▶ _Work to complete_
For the word "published", search the records and show each line in which it occurs.

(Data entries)
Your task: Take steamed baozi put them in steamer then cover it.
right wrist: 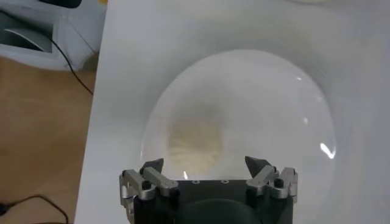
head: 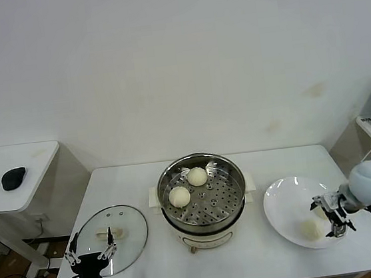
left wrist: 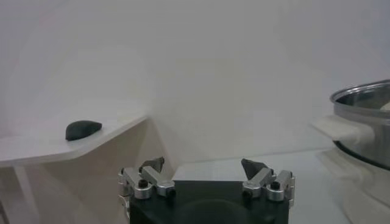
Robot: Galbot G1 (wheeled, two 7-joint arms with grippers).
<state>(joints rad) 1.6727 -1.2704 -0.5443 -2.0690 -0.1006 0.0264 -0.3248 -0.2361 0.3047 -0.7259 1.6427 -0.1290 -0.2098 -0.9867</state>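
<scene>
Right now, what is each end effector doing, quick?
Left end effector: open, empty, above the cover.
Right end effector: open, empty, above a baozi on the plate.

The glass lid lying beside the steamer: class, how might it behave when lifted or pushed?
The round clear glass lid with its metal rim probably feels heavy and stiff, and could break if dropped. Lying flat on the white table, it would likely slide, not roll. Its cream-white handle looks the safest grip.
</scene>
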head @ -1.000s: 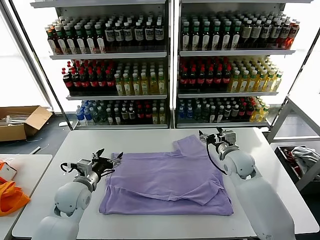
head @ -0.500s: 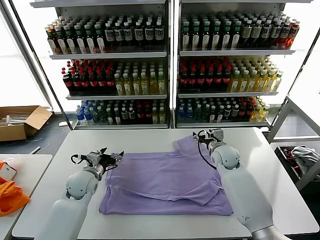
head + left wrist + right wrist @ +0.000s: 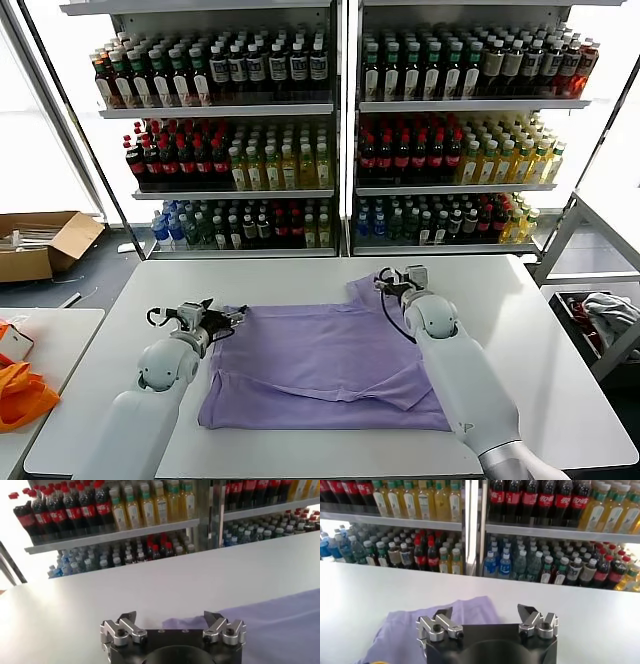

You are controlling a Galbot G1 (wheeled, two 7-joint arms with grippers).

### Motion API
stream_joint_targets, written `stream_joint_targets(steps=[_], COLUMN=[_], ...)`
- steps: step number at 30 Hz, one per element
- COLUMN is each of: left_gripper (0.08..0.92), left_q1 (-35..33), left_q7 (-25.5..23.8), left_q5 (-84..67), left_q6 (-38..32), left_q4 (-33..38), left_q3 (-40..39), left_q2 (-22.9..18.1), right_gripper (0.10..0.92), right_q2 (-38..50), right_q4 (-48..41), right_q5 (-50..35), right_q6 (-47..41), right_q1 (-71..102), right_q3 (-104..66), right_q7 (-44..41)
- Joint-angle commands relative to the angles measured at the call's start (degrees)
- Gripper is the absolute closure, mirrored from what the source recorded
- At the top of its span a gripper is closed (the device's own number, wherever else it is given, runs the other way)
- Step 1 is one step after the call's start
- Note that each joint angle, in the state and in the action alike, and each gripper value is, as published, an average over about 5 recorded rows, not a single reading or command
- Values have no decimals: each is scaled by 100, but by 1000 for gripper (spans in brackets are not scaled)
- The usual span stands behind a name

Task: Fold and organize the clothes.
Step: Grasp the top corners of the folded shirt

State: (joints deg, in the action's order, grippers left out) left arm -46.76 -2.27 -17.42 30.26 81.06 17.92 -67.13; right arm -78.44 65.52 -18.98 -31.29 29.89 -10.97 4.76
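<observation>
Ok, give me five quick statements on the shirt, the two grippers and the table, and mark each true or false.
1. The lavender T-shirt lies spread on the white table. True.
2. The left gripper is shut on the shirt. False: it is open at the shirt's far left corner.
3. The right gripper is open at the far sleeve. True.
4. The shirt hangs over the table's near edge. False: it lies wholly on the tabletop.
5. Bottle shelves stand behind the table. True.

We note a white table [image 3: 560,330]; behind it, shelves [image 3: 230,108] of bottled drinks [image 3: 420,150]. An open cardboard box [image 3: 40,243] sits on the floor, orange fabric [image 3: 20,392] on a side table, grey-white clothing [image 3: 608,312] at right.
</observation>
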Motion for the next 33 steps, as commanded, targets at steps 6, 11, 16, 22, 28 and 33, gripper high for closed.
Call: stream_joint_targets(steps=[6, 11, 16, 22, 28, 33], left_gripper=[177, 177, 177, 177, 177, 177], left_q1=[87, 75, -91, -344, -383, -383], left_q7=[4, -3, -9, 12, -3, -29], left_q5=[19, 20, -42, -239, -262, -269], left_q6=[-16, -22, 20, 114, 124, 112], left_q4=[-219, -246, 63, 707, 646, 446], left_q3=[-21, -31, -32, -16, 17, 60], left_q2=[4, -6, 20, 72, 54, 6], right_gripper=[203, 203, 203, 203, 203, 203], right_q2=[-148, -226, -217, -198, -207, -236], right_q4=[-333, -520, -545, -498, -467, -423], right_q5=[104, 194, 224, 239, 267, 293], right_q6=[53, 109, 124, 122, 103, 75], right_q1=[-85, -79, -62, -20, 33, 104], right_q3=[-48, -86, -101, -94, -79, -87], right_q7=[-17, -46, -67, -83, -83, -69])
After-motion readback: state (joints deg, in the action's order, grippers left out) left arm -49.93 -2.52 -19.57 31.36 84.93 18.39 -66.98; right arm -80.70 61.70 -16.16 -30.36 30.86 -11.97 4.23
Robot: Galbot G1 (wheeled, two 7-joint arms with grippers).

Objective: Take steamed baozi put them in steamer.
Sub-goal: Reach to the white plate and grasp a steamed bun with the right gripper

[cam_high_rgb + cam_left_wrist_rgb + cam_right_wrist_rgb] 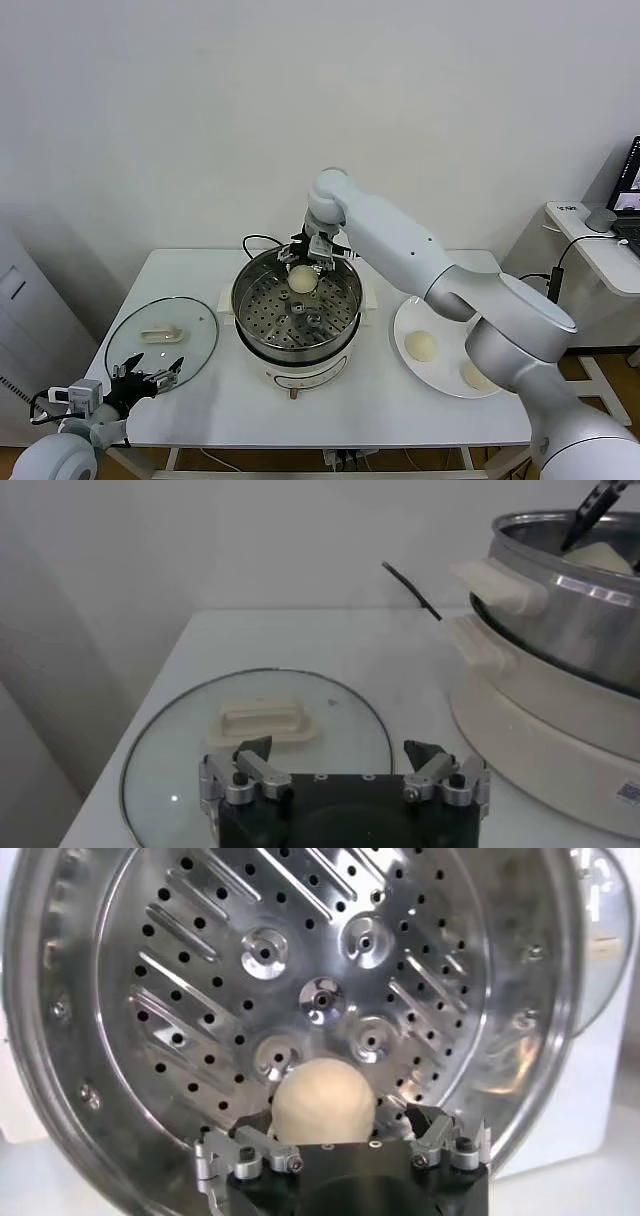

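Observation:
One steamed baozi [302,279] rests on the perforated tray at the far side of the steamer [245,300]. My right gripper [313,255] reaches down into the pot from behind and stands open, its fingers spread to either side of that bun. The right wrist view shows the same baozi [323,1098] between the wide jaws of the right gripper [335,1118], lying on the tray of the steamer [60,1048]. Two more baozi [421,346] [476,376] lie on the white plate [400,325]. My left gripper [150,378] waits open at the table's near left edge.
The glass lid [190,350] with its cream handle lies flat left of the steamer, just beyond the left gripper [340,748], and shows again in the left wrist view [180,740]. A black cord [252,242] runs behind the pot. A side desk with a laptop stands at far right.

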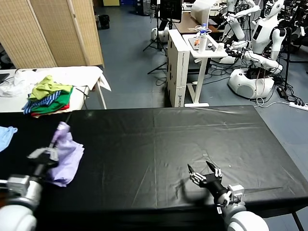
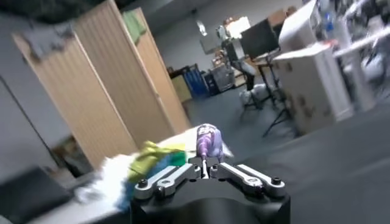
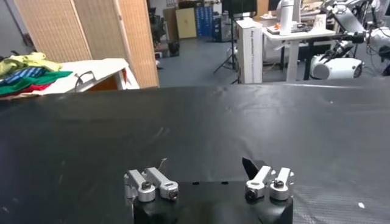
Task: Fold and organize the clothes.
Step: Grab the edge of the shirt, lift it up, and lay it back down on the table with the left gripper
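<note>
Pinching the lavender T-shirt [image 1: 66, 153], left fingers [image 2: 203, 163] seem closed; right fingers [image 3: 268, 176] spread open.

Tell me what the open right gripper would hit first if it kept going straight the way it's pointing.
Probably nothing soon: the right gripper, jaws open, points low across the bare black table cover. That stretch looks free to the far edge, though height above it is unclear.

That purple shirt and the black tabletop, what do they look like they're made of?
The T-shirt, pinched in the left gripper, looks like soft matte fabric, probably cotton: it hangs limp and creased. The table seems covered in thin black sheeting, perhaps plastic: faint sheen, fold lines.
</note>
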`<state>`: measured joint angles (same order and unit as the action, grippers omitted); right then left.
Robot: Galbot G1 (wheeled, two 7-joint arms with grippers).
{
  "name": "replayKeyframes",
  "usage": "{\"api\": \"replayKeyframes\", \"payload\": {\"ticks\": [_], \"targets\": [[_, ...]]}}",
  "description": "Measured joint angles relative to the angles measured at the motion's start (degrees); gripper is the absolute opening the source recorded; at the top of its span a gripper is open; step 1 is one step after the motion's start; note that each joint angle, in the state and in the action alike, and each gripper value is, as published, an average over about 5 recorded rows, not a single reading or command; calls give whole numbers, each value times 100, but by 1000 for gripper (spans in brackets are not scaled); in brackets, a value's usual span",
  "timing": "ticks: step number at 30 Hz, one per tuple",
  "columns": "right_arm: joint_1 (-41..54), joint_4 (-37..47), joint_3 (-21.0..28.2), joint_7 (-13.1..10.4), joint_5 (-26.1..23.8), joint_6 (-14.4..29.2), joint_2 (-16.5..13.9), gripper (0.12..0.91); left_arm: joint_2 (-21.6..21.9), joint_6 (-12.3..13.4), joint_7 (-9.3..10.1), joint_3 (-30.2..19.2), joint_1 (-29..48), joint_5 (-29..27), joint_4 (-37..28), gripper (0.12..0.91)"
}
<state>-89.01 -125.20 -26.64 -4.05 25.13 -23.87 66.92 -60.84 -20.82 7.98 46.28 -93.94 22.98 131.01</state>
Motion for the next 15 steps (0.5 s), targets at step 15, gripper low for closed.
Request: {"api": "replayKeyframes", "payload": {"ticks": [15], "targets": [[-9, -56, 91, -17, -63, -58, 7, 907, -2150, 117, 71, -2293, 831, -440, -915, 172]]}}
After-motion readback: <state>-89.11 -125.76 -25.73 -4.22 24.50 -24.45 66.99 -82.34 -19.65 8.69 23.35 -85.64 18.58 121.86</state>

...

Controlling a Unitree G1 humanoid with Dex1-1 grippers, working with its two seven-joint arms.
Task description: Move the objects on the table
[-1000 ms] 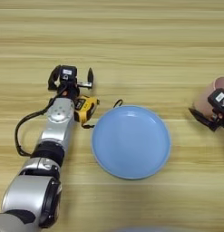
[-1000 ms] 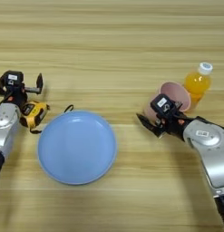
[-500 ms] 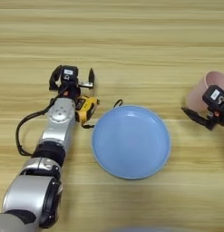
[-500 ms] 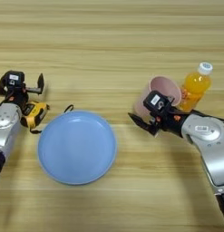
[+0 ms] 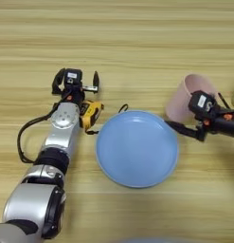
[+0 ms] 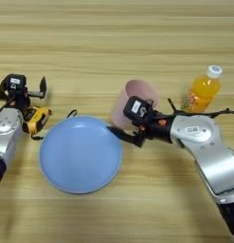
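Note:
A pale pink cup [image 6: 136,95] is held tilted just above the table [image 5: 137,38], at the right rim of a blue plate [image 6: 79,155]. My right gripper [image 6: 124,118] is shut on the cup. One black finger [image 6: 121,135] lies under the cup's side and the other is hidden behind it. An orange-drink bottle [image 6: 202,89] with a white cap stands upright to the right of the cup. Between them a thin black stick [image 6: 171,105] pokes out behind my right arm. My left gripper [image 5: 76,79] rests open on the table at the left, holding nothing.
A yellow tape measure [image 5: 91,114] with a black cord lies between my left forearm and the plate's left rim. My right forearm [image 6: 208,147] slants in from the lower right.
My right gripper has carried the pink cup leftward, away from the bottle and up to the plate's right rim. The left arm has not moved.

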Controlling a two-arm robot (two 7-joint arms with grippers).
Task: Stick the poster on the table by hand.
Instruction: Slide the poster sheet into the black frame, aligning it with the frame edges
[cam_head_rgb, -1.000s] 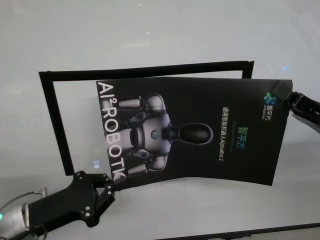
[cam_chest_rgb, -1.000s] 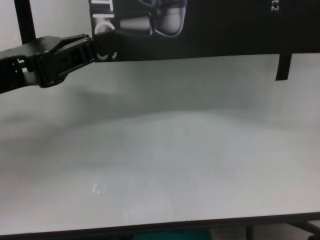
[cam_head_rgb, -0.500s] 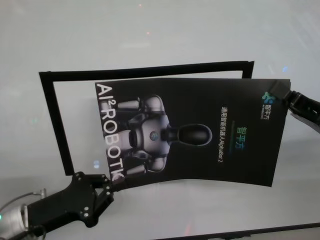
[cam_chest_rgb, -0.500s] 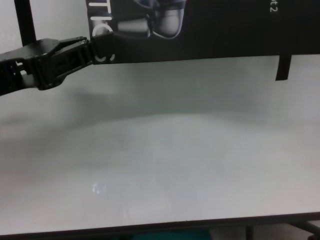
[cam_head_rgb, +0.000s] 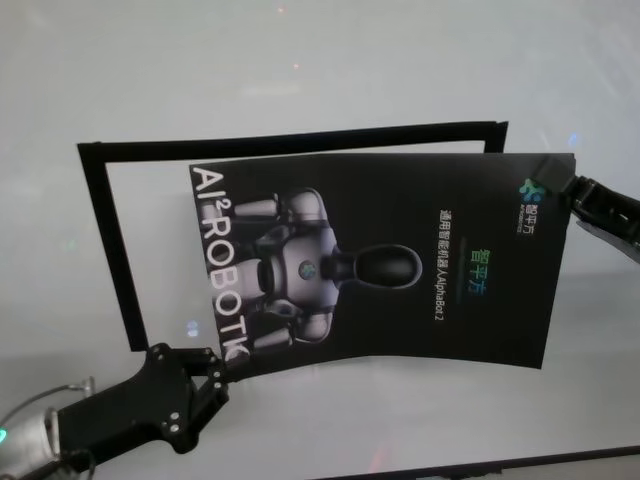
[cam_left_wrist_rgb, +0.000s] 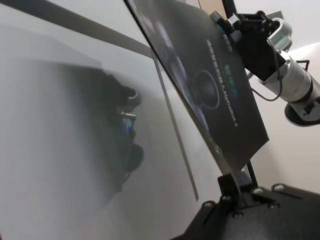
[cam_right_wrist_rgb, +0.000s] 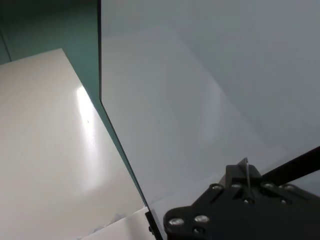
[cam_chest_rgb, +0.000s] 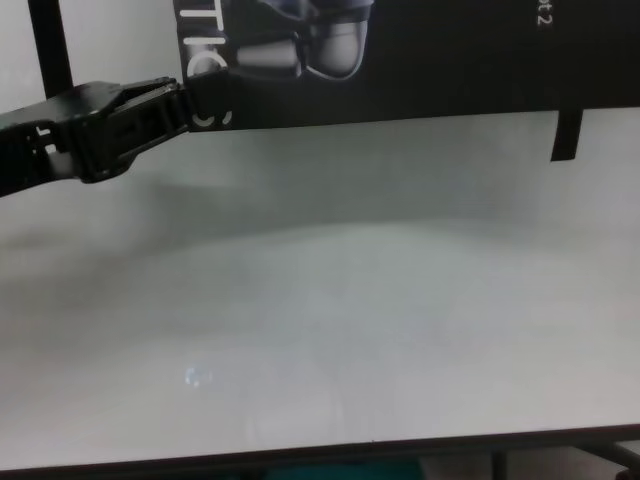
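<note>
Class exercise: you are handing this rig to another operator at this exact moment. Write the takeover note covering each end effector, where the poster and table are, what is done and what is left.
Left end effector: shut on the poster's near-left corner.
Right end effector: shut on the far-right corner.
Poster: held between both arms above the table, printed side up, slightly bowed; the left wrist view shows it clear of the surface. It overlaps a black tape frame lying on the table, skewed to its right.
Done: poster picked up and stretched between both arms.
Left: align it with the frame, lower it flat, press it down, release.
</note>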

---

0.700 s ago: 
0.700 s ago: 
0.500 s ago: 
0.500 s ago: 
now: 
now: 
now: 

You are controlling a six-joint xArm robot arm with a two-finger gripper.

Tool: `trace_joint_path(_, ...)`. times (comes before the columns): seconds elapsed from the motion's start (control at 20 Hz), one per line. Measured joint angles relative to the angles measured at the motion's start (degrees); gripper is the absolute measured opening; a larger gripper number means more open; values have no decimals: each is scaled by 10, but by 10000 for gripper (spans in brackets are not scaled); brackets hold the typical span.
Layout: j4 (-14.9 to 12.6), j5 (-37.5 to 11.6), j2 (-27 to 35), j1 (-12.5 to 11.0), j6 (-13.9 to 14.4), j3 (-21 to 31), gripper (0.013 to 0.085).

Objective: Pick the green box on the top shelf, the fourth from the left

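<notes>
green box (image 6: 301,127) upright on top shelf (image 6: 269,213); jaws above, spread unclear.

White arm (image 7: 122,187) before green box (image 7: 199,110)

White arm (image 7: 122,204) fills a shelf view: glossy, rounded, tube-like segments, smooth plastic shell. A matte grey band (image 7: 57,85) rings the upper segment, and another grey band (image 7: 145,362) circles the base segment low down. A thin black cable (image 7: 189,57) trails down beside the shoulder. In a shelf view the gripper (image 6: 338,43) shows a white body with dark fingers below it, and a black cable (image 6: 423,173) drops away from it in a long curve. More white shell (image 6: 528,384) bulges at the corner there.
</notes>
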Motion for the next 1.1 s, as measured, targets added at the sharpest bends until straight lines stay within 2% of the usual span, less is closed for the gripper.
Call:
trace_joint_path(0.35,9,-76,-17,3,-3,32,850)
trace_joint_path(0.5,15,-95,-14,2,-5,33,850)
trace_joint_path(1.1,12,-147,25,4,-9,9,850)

▶ _Solution to this exercise_
- Note that each joint angle, in the state and in the action alike, and each gripper value is, as published, an average over about 5 recorded rows, not a single reading or command
  "description": "Measured joint angles relative to the angles measured at the motion's start (degrees); gripper is the absolute opening the source recorded; at the top of its span a gripper is open; step 1 is one step after the motion's start; note that each joint angle, in the state and in the action alike, and each gripper value is, as published, an average over about 5 recorded rows, not a single reading or command; calls give whole numbers, each value times 100, but by 1000 for gripper (spans in brackets are not scaled); in brackets, a value's usual span",

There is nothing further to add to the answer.